Fat Loss: 4 Common Pitfalls
Whether you are just starting out, or have been working on losing weight for some time, avoid these common pitfalls:
1. Overestimating calorie expenditure
If you feel like a minute on the treadmill feels like an hour, you’re not alone. One of the most common mistakes people make is overestimating how much energy is spent working out. A study from 2010 showed that people overestimate energy expenditure during exercise by 3-4 folds. When asked to precisely compensate for exercise energy expenditure with food intake, the resulting energy intake was 2 -3 times greater than the measured energy expenditure of exercise.(1)
Cardio equipment that allows one's weight to be entered gives you a fairly accurate estimate of how many calories you are burning while using it. A total energy expenditure calculator can also be useful in making sure you are in a calorie deficit and continue being successful in your weight loss journey.

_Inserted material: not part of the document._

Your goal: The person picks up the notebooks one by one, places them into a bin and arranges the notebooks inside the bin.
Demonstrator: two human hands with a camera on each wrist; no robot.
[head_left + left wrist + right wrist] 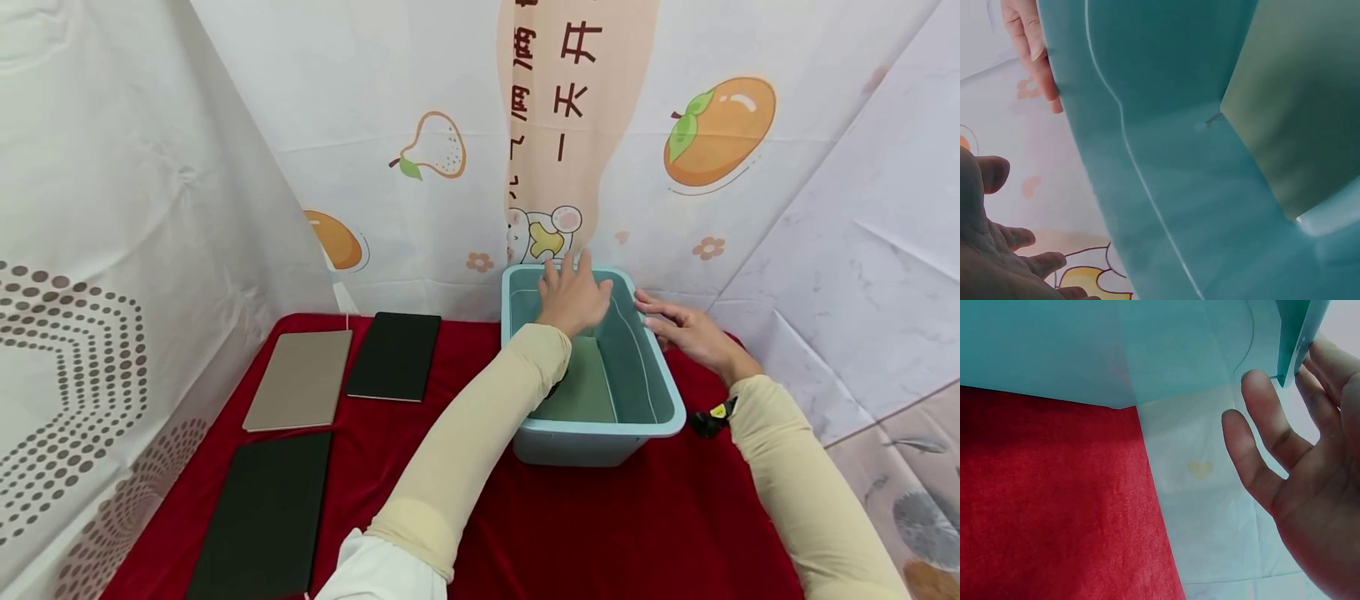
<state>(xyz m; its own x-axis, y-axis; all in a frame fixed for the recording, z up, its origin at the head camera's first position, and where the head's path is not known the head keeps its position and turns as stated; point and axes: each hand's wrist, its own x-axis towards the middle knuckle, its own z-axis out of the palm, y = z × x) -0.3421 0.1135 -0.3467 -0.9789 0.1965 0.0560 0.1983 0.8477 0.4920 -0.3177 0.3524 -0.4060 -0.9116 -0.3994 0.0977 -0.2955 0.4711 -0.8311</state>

2. Underestimating calorie consumption
This goes hand in hand with overestimating calorie expenditure. Now that you know how to find information about your calorie expenditure, you need to make sure to continue consuming less energy than you burn. I think Cronometer is a good tool for tracking daily food intake. The United States Department of Agriculiture (USDA) offers a great weight loss planner to help you plan for a healthy weight loss rate. Their Supertracker offers a wide variety of tools to help you along the way.
3. Sneaky calories
Unregulated snacking throughout the day will add calories fast. Read the labels of packaged foods, paying special attention to the suggested serving size to avoid any surprises.
4. Using food as reward
Using food as a reward post-workout is not a good idea if you are trying to limit your calorie consumption. By shifting your perception of food as nutrition instead of reward, you are more likely to adhere to healthy dietary habits in the long run.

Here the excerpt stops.